Working with weekly data

nfl.import_weekly_data(years, columns, downcast)

Returns weekly data for the years and columns specified

years : required, list of years to pull data for (earliest available is 1999)

columns : optional, list of columns to pull data for

downcast : converts float64 columns to float32, reducing memory usage by ~30%. Will slow down initial load speed ~50%

nfl.see_weekly_cols()

returns list of columns available in weekly dataset

Working with seasonal data

nfl.import_seasonal_data(years)

Returns seasonal data, including various calculated market share stats

years : required, list of years to pull data for (earliest available is 1999)

Additional data imports

nfl.import_rosters(years, columns)

Returns roster information for years and columns specified

years : required, list of years to pull data for (earliest available is 1999)

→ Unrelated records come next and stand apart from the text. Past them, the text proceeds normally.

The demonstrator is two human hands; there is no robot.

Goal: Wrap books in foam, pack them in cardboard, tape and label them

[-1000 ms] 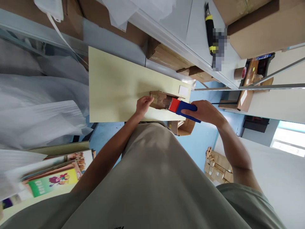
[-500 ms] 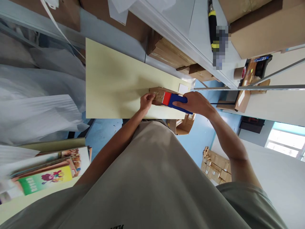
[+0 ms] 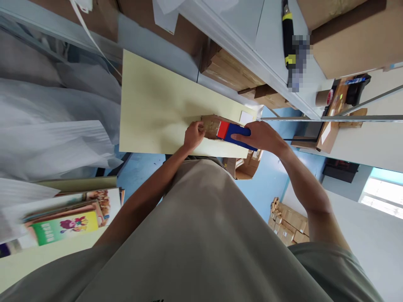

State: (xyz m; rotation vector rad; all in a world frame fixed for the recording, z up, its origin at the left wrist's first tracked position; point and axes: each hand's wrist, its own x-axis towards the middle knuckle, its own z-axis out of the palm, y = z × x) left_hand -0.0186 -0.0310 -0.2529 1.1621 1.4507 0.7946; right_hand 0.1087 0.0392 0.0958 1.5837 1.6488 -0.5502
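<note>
A small brown cardboard box [image 3: 211, 125] lies on a pale yellow tabletop [image 3: 151, 113], near its right end. My left hand [image 3: 193, 136] curls against the box's left end and holds it in place. My right hand [image 3: 262, 136] grips a red and blue tape dispenser [image 3: 233, 133], whose red head presses on the top of the box. A small white label [image 3: 246, 117] lies on the tabletop just behind the box.
White foam sheets [image 3: 50, 138] pile up at the left. Colourful picture books [image 3: 63, 220] lie at the lower left. Grey shelves above carry a yellow and black utility knife [image 3: 287, 33], cardboard boxes [image 3: 349, 33] and a tape roll [image 3: 324, 97]. More cartons [image 3: 288, 226] sit on the blue floor.
The tape dispenser has slid left along the box top, toward my left hand. My left hand stays pressed on the box's left end.
</note>
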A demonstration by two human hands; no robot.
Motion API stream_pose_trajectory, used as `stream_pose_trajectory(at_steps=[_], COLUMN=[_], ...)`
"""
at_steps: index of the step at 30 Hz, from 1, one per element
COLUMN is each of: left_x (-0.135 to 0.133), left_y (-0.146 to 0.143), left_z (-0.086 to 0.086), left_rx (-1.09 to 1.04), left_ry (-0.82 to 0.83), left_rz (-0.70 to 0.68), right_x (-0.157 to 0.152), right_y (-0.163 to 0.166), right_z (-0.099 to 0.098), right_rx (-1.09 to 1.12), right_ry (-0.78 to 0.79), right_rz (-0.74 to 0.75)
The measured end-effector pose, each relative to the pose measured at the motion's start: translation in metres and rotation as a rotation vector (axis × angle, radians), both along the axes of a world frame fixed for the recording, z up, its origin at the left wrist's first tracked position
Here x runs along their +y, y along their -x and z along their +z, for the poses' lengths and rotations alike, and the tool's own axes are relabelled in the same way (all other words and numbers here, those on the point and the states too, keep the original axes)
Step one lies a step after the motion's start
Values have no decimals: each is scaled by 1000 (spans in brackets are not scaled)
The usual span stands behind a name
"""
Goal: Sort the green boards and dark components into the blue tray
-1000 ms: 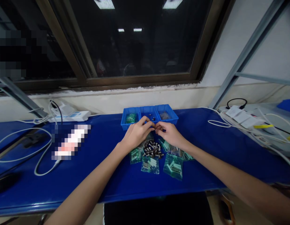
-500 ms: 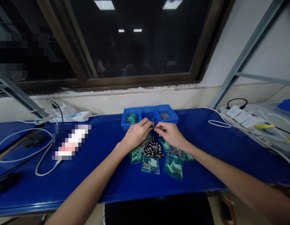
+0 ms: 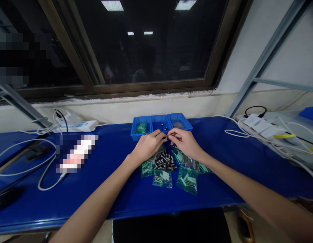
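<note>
Clear zip bags [image 3: 187, 180] and a heap of dark metal sleeves [image 3: 164, 161] nearest, then left hand [image 3: 147, 145] and right hand [image 3: 184, 143] narrowly pinched together on a tiny dark part [image 3: 167, 137], long axis too small to tell, just short of a blue three-compartment tray [image 3: 135, 130]

Bench top [image 3: 70, 199] glossy deep blue; trays [image 3: 159, 118] brighter blue; bags [image 3: 187, 180] green-tinted; cylinders [image 3: 164, 161] black, silver-banded.

Left hand [image 3: 147, 146], right hand [image 3: 185, 143], pinching something small, blue bins [image 3: 161, 118]
</note>
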State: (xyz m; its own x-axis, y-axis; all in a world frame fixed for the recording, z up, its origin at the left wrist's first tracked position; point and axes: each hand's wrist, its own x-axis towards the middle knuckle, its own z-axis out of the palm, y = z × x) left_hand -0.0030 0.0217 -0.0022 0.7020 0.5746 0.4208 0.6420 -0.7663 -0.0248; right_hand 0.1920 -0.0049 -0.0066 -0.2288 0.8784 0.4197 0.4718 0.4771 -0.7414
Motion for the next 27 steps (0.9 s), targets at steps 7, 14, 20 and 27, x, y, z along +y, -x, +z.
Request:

columns : optional, list of columns to pull data for

nfl.import_win_totals(years)

Returns win total lines for years specified

years : optional, list of years to pull

nfl.import_sc_lines(years)

Returns scoring lines for years specified

years : optional, list of years to pull

nfl.import_officials(years)

Returns official information by game for the years specified

years : optional, list of years to pull

nfl.import_draft_picks(years)

Returns list of draft picks for the years specified

years : optional, list of years to pull

nfl.import_draft_values()

Returns relative values by generic draft pick according to various popular valuation methods

nfl.import_team_desc()

Returns dataframe with color/logo/etc information for all NFL team

nfl.import_schedules(years)

Returns dataframe with schedule information for years specified

years : required, list of years to pull data for (earliest available is 1999)

nfl.import_combine_data(years, positions)

Returns dataframe with combine results for years and positions specified

years : optional, list or range of years to pull data from

positions : optional, list of positions to be pulled (standard format - WR/QB/RB/etc.)

nfl.import_ids(columns, ids)

Returns dataframe with mapped ids for all players across most major NFL and fantasy football data platforms

columns : optional, list of columns to return

ids : optional, list of ids to return

nfl.import_ngs_data(stat_type, years)

Returns dataframe with specified NGS data

columns : required, type of data (passing, rushing, receiving)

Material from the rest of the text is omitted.